Vervolgens voorziet het Decreet in de mogelijkheid om onafhankelijke bestuurders aan te stellen. Dit is niet zozeer een uitdaging, aangezien het niet verplicht wordt, maar wel een enorme opportuniteit. Tijdens heel het debat werd vaak vergeten dat vele intercommunales zelf vragende partij zijn om hun organisatie optimaal te besturen. Het aanstellen van onafhankelijke bestuurders kan hen hierbij helpen, want het wordt binnen goed bestuur als een succesrecept gezien om de focus scherp te stellen op het belang van de organisatie, om onafhankelijkheid ten opzichte van tal van deelbelangen te waarborgen en om ontbrekende expertise binnen te brengen die onder de representatieve bestuurder niet kan gevonden worden. Het Decreet benadrukt dat het moet gaan om een open oproep tot kandidaatstelling en dat deze oproep naast de onafhankelijkheidsvereisten, de vereisten op vlak van bekwaamheden, kennis en ervaring moet weergeven. Het is lovenswaardig dat men benadrukt dat het moet gaan om een open oproep, wat meteen de juiste toon zet voor het aantrekken van echt onafhankelijke bestuurders. Deze bepaling is wel zeer vrijblijvend, dus we hopen dan ook dat dit bij de komende verkiezingen geen dode letter blijft, maar dat intercommunales meteen gebruik gaan maken van deze optie.
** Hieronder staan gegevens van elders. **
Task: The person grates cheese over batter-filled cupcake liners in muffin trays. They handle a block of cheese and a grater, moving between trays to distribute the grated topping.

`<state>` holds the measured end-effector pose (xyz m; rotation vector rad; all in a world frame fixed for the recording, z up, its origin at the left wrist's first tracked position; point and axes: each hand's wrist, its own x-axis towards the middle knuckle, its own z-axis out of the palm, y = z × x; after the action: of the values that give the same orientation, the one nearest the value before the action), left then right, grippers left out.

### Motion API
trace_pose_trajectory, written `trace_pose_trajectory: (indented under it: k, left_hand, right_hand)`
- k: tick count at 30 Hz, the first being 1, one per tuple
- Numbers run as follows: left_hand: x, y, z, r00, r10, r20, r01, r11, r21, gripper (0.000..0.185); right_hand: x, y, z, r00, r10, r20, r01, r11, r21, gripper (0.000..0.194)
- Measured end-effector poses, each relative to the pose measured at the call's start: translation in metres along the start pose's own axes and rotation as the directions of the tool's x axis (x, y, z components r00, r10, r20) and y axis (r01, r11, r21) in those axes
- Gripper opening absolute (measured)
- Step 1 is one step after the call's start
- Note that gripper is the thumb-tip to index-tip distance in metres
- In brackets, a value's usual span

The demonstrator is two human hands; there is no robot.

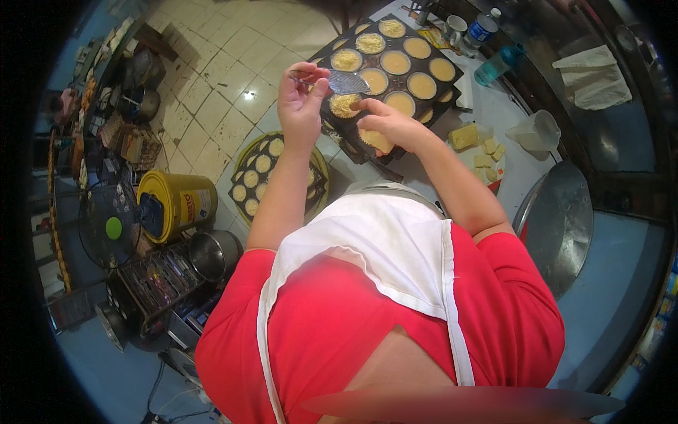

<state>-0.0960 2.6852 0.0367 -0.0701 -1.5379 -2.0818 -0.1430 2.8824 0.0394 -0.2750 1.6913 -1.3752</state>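
My left hand [303, 100] holds a small metal hand grater [347, 83] by its wire handle, over a dark muffin tray [397, 82]. The tray's paper-lined cups hold yellow batter; several near its left side, such as this cup [345, 105], are topped with grated cheese. My right hand [389, 126] reaches over the tray's near edge, its index finger touching the cheese on that cup. Below the palm lies a batter-filled cup [375, 140], partly hidden. Whether the right fingers hold any cheese cannot be told.
On the white table at right are a cheese block [464, 137], cheese pieces [483, 160], a clear plastic pitcher [534, 131], a teal bottle [499, 64], a water bottle [481, 32] and a mug [455, 29]. Another filled tray [259, 172] rests on a round yellow container at lower left.
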Motion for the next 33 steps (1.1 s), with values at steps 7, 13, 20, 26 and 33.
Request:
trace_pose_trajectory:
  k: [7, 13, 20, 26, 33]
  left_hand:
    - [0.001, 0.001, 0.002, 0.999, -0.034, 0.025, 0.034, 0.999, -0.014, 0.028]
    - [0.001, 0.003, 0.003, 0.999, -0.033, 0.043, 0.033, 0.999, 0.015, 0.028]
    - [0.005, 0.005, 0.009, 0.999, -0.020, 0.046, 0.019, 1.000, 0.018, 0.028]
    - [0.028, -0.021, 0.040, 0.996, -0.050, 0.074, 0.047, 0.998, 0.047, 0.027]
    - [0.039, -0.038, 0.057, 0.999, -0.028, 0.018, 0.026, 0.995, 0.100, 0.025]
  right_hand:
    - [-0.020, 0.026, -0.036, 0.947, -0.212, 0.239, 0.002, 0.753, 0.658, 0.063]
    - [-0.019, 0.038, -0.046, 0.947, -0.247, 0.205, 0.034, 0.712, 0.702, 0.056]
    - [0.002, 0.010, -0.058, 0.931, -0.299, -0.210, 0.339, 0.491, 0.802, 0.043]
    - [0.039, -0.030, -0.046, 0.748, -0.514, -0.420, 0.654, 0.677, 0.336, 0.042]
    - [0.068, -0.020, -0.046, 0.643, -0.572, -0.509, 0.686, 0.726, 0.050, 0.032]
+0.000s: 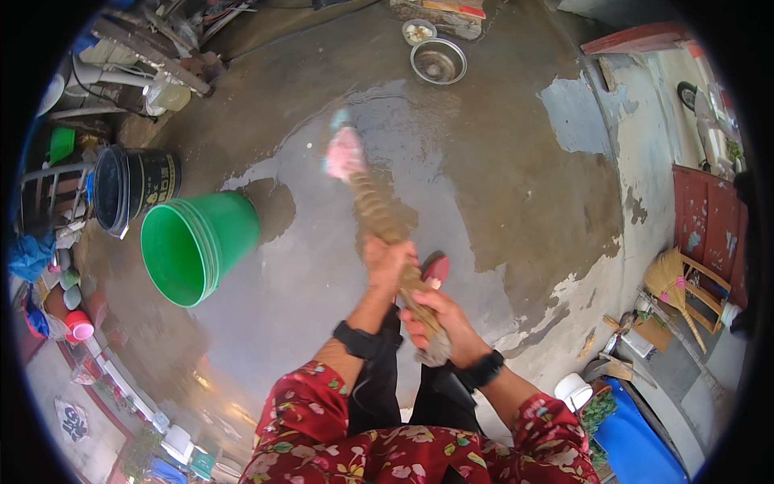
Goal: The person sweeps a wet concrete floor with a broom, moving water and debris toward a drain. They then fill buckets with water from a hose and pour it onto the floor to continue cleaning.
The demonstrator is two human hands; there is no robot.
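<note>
Both my hands grip the thick, ridged tan handle of a broom or mop (380,209). Around its middle is my left hand (388,265); my right hand (438,314) holds it lower, close to the butt end. The far end of the tool has a pink part and a bluish tip, both blurred, against the wet concrete floor (290,327). A green plastic bucket (236,239) lies on its side to the left of the handle. Beyond the tool's far end stands a round metal basin (438,62), beside a small bowl (418,32) with pale contents.
A black bucket (151,181) is behind the green one, near piled boards and jugs at the upper left. Along the right run a peeling wall, a straw broom (665,275), a wooden chair (704,290) and a blue sheet (635,429). Red basins stand at the left edge.
</note>
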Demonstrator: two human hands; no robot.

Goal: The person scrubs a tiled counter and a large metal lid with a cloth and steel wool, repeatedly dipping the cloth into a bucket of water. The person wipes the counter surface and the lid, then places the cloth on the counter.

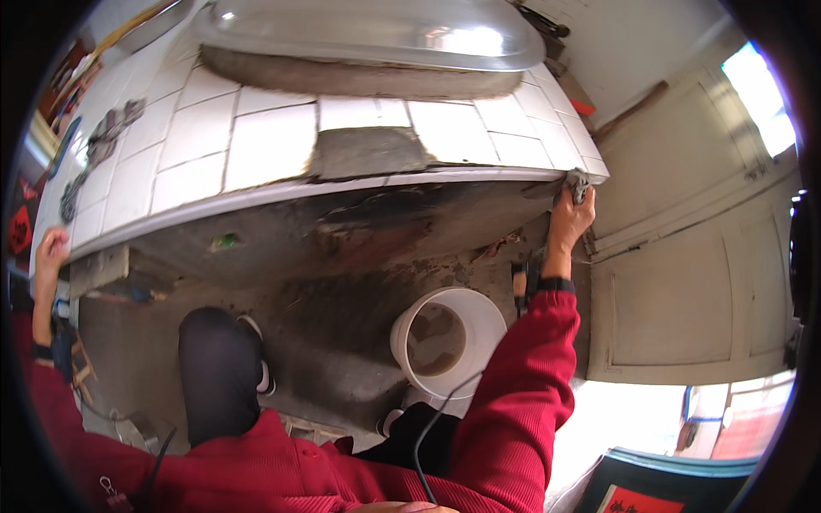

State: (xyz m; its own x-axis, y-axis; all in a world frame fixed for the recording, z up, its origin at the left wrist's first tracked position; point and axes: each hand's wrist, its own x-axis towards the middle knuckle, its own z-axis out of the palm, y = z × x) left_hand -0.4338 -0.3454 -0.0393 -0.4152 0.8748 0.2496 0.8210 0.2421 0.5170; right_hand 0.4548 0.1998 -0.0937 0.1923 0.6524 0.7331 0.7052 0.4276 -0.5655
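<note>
My right hand [575, 211] grips a crumpled grey cloth [578, 185] against the front edge of the white-tiled stove counter [269, 141], close to its right end. Far off at the left, my left hand [51, 250] rests by the counter's left corner with its fingers curled; nothing can be made out in it. A large metal lid [372, 32] covers the round raised rim in the counter's back part. One patch of bare cement [369, 152] shows among the tiles near the front edge.
Below the counter a white plastic bucket [487, 320] holds murky water. A dark twisted cloth [106, 141] lies on the tiles at left. A pale wooden door [667, 308] stands at right. Under the ledge, the stove's front wall [378, 231] is sooty.
</note>
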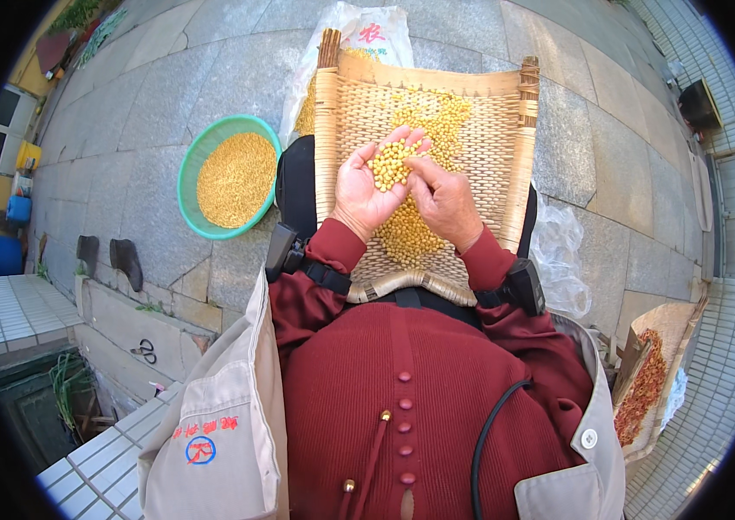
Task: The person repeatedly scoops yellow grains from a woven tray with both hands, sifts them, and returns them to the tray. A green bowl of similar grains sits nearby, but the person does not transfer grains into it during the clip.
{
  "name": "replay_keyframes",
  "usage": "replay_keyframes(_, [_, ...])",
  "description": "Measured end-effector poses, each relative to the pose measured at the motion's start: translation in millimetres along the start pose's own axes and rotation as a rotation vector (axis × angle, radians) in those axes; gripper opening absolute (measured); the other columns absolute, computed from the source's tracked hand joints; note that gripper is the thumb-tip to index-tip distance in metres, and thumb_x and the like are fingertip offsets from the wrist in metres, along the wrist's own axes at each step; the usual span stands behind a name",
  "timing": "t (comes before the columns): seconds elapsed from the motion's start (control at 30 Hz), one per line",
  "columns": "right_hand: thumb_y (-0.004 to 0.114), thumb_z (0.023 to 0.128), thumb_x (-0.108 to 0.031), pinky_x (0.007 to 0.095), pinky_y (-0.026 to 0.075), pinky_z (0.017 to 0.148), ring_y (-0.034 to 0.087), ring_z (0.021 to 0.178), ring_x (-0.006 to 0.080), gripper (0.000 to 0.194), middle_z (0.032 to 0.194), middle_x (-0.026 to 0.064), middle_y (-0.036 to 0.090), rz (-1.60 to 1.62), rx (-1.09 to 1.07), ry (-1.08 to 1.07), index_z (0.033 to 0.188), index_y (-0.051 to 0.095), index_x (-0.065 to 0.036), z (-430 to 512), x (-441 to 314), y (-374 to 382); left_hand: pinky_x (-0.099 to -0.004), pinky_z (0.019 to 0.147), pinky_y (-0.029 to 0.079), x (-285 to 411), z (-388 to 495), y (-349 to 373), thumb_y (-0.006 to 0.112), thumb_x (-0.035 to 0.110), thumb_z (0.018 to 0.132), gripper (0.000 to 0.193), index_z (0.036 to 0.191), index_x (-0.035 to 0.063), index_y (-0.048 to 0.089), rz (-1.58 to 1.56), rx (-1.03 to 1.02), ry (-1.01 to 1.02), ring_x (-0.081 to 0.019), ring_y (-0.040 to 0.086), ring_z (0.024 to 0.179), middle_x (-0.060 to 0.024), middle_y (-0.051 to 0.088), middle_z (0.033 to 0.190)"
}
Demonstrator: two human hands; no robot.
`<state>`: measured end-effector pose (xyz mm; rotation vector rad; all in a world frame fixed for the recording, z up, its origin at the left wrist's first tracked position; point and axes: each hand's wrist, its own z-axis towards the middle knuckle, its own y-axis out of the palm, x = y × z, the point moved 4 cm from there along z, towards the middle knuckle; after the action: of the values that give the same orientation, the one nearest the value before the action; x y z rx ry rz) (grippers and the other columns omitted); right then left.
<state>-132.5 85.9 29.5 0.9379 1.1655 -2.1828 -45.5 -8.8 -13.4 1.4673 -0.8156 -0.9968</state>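
Observation:
A woven wicker winnowing basket (497, 162) with wooden side poles rests across the lap. Yellow beans, seemingly soybeans (409, 240), lie spread over its weave, with a heap near the body and more toward the far edge. Above them my left hand (374, 182) is turned palm up and cupped, holding a small pile of the beans (390, 162). My right hand (445, 198) is beside it, thumb and forefinger drawn together at the pile's right edge; whether a bean is between the fingertips cannot be seen.
A green plastic basin (188, 201) of small golden grains stands on the stone paving to the left. Beyond the basket lies a printed plastic sack (393, 32). Clear plastic film (559, 260) is at the right, near another woven basket (650, 439) holding reddish dried pieces. Scissors (145, 351) lie lower left.

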Motion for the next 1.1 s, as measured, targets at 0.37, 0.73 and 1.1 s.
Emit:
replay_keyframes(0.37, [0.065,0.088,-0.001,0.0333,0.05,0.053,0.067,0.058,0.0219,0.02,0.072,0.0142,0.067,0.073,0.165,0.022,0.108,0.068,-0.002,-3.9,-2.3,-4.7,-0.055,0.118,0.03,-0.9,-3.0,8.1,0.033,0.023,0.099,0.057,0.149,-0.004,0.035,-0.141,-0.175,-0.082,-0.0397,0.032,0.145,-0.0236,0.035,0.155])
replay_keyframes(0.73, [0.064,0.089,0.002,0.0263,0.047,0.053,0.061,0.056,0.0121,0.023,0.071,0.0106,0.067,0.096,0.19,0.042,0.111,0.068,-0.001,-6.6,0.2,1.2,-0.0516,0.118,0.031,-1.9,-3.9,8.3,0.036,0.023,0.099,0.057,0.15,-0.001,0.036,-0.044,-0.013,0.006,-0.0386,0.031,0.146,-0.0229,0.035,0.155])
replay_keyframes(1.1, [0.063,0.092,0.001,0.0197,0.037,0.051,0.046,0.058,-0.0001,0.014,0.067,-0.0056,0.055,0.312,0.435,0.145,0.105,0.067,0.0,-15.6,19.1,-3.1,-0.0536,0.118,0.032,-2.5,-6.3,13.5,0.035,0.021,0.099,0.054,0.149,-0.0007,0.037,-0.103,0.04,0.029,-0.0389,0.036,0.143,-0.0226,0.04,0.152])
Tot slot, wordt ook bepaald dat elke intercommunale een ‘Code voor Goed Bestuur’ moet opstellen. GUBERNA was voorstander om te werken met een Referentiecode zoals voor de Vlaamse Universiteiten. Hoewel de Code daar als referentietekst geldt, wordt toch de bestuurlijke autonomie van de universiteiten gerespecteerd. Deze referentiecode biedt immers elke universiteit de flexibiliteit om de bestuursbepalingen toe te passen dan wel aan te geven waarom zij beslist heeft daarvan af te wijken (het zogenaamde ‘pas toe of leg uit’ principe). Een dergelijke Referentiecode voor intercommunales zou voldoende autonomie en flexibiliteit garanderen, maar eveneens garanderen dat elke intercommunale aandacht heeft voor de basisprincipes van goed bestuur, dat vergelijking mogelijk is, met een grotere transparantie tot gevolg. De overheid heeft tot op heden nog niet voor deze optie gekozen, maar het feit dat elke intercommunale een Code voor Goed Bestuur dient te ontwikkelen, biedt natuurlijk wederom de mogelijkheid aan de intercommunales om hun governance te organiseren volgens de beste praktijken. De combinatie van ‘moeten’ en ‘mogen’ daagt de intercommunales uit om een professioneel bestuursmodel te ontwikkelen, bevolkt met competente en complementaire profielen helemaal in lijn met de beste bestuurspraktijken. Volgend jaar deze tijd afspraak voor een eerste evaluatie.